- _WORK ITEM_
In the listing below, find the line containing "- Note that" and the line containing "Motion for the". Repeat exactly those two lines and every line between them, nothing more.
***** PROVIDED MATERIAL
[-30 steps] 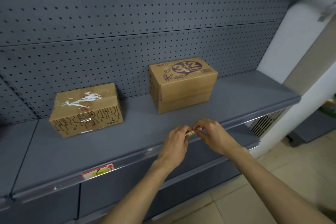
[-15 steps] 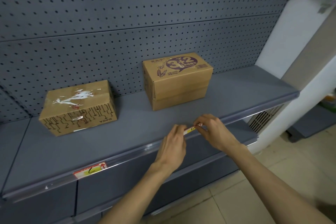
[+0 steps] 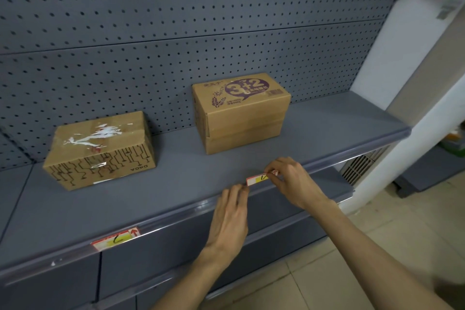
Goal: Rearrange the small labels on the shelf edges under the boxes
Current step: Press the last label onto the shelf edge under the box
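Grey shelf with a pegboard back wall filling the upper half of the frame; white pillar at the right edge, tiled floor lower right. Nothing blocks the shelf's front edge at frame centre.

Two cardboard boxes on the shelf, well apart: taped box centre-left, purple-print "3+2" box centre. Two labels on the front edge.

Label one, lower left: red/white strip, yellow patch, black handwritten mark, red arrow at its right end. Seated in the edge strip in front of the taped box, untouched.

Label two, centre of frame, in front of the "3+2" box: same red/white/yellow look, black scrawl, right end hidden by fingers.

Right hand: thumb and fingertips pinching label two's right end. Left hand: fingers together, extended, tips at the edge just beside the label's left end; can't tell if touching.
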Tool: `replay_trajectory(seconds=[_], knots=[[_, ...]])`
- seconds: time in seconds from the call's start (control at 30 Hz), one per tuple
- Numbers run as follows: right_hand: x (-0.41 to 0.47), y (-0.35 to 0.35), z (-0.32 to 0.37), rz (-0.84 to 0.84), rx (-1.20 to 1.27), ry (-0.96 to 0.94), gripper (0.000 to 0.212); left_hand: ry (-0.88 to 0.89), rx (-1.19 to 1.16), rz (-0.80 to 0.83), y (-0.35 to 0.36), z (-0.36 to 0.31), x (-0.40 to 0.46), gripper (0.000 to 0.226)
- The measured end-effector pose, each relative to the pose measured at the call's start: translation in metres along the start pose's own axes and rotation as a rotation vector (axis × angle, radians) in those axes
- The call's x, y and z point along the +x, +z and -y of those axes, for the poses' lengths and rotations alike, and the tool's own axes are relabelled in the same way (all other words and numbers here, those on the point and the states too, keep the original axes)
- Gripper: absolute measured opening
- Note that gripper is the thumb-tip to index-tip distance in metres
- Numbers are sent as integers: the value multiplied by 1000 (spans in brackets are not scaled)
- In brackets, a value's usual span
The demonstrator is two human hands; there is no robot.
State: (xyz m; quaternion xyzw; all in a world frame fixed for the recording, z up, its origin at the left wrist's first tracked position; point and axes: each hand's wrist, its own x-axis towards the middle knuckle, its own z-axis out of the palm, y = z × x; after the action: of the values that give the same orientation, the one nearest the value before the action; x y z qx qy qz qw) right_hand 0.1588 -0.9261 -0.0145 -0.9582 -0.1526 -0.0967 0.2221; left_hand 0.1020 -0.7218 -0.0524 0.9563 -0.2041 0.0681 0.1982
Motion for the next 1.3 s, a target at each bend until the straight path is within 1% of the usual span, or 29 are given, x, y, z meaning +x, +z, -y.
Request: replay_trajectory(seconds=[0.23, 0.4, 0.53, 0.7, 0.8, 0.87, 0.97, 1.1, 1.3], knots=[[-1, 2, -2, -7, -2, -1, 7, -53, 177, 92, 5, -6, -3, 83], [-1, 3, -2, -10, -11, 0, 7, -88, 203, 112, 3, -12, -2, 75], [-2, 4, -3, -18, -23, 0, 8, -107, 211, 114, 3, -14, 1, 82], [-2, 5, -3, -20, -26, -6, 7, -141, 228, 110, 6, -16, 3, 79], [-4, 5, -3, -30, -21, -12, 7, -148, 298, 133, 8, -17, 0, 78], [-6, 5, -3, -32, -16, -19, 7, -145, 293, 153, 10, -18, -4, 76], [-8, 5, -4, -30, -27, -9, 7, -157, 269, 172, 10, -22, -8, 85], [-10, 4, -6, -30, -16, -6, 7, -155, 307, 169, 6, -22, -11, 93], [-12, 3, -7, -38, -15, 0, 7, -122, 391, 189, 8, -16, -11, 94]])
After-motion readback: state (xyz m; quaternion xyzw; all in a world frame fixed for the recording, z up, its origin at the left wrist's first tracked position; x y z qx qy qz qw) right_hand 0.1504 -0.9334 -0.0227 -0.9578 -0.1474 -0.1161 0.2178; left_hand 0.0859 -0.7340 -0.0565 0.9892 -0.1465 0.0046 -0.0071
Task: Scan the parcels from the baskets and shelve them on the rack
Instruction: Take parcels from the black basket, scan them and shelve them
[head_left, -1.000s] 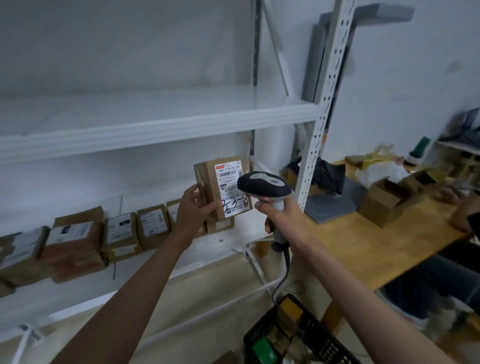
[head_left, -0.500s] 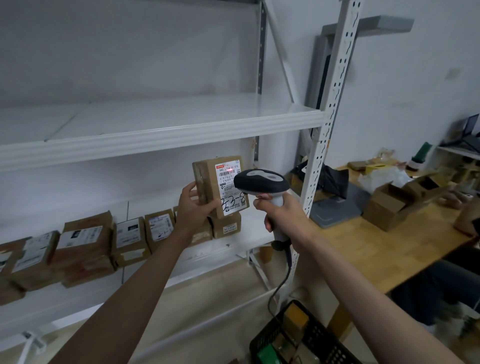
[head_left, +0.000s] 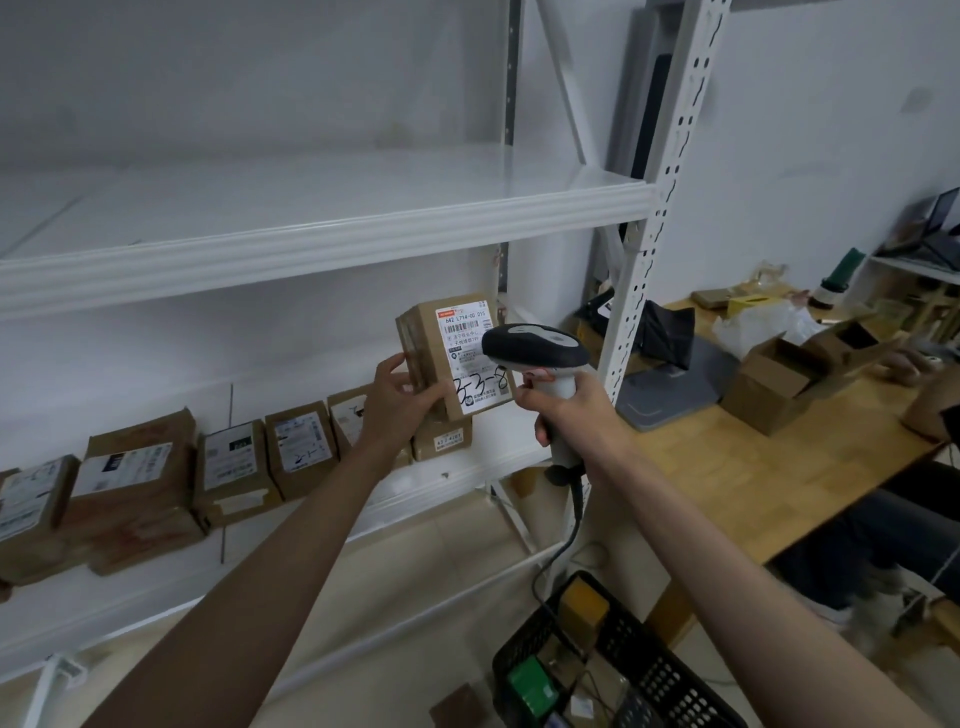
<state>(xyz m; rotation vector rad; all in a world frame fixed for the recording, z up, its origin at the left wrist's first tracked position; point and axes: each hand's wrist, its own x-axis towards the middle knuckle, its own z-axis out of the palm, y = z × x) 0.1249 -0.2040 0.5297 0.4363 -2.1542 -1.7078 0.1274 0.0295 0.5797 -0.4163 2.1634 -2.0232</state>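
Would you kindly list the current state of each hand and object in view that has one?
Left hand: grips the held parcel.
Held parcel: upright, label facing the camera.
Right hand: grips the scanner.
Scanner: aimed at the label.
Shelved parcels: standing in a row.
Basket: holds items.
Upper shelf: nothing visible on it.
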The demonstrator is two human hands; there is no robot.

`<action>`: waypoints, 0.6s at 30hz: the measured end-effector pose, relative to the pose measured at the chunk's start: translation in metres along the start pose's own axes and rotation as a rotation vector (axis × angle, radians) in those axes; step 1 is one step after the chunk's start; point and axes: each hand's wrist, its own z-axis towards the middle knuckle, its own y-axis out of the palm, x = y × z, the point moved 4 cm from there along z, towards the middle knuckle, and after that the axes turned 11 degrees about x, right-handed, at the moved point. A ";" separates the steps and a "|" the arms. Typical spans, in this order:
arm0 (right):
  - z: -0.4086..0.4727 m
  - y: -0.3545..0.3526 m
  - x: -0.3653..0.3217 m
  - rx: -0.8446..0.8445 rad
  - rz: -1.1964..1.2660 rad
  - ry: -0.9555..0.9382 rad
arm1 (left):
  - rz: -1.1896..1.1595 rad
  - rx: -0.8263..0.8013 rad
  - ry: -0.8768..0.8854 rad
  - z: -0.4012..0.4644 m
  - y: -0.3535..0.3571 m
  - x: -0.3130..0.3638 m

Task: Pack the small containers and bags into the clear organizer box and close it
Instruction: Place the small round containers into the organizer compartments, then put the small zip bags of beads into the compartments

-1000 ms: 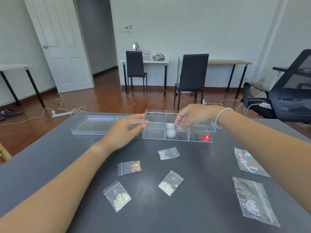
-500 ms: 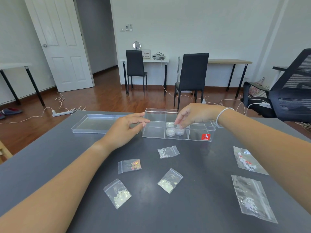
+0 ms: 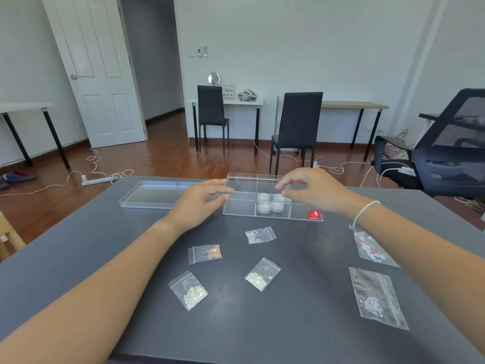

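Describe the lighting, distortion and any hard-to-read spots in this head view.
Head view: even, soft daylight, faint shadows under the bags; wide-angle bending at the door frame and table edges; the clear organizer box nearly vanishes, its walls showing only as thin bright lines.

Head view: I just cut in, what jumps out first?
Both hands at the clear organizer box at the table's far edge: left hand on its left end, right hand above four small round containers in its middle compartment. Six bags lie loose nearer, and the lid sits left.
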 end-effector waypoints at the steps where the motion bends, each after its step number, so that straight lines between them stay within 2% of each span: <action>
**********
- _WRITTEN RESPONSE_
- Note that gripper is the thumb-tip to index-tip distance in metres
- Numbers are sent as integers: the value multiplied by 1000 (spans in brackets are not scaled)
- In brackets, a value's usual span
The demonstrator is two human hands; there is no robot.
State: (xyz m; quaternion xyzw; all in a world frame fixed for the recording, z up, its origin at the left wrist's first tracked position; point and axes: each hand's wrist, its own x-axis towards the middle knuckle, its own z-axis out of the palm, y = z × x; after the action: of the values that give the same orientation, the one nearest the value before the action; x y z qx qy qz qw) right_hand 0.1588 -0.9261 -0.0145 -0.9582 -0.1526 -0.0967 0.2221; left_hand 0.1020 -0.7218 -0.0524 0.9563 -0.2041 0.0681 0.1982
Motion for the next 1.3 s, a target at each bend until the straight path is within 1% of the usual span, or 29 are given, x, y, z meaning +x, +z, -y.

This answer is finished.